REQUIREMENT
In the data below, find the line that contains "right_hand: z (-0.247" and the line that contains "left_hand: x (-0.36". Copy both, plus every line between them, exactly.

DATA SECTION
+ + + + + + +

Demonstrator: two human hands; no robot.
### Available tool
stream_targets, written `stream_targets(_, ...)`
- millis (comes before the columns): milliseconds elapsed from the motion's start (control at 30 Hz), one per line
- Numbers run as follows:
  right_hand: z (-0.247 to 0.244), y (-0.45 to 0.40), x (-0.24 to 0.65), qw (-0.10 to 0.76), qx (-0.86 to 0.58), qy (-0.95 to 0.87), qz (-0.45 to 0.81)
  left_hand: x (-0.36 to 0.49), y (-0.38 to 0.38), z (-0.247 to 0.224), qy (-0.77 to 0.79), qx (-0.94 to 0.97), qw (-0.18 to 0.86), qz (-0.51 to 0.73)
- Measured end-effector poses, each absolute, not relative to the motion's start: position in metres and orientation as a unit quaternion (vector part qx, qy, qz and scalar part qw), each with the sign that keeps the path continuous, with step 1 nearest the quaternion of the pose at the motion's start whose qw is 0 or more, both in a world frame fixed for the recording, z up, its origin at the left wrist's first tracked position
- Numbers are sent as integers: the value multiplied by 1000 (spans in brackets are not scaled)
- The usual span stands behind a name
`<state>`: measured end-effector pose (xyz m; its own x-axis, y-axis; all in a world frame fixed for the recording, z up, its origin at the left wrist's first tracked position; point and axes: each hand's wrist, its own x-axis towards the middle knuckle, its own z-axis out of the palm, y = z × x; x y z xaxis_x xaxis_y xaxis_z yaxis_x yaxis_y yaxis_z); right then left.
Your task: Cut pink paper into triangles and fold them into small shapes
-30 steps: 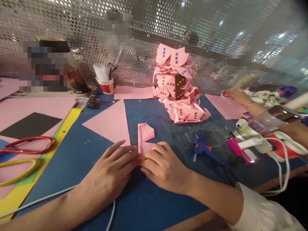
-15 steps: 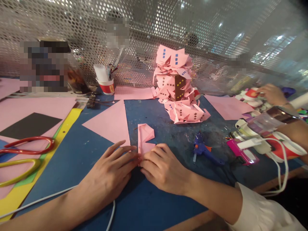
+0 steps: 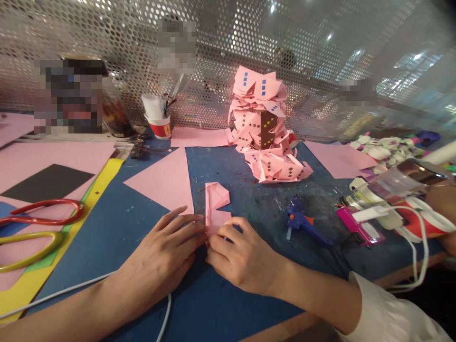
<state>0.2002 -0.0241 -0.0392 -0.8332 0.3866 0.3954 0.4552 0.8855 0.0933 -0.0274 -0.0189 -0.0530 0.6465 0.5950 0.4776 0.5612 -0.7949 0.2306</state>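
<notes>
A small folded pink paper piece (image 3: 218, 197) lies on the blue table (image 3: 142, 304), its lower end under my fingers. My left hand (image 3: 167, 249) presses its fingertips on the paper's left edge. On the lower right part, my right hand (image 3: 238, 256) has curled fingers gripping the paper. A pink paper triangle (image 3: 166, 180) lies just beyond my left hand. Farther back stands a stacked pink folded-paper model (image 3: 258, 123) with blue, brown and yellow squares. To the right of my right hand is a blue glue gun (image 3: 299, 221).
Red-handled scissors (image 3: 46, 219) and yellow-handled ones (image 3: 32, 237) lie left on coloured sheets. A paper cup with pens (image 3: 159, 126) stands behind. At right are a magenta device (image 3: 359, 225), a white cable (image 3: 423, 251), cups and another person's arm (image 3: 440, 204).
The other person's hand has drawn back from the pile at the right, and the red cup there is gone from view. My right fingers have lifted and bent slightly more.
</notes>
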Motion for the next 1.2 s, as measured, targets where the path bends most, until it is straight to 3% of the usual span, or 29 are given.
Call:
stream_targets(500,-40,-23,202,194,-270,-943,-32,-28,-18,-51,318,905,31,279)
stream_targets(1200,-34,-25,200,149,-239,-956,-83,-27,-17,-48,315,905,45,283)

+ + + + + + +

EXERCISE RESPONSE
  right_hand: z (-0.247 to 0.244), y (-0.45 to 0.40), x (-0.24 to 0.65), qw (-0.10 to 0.76), qx (-0.86 to 0.58), qy (-0.95 to 0.87), qz (-0.45 to 0.81)
  left_hand: x (-0.36 to 0.49), y (-0.38 to 0.38), z (-0.247 to 0.224), qy (-0.77 to 0.79), qx (-0.94 to 0.97), qw (-0.18 to 0.86), qz (-0.51 to 0.73)

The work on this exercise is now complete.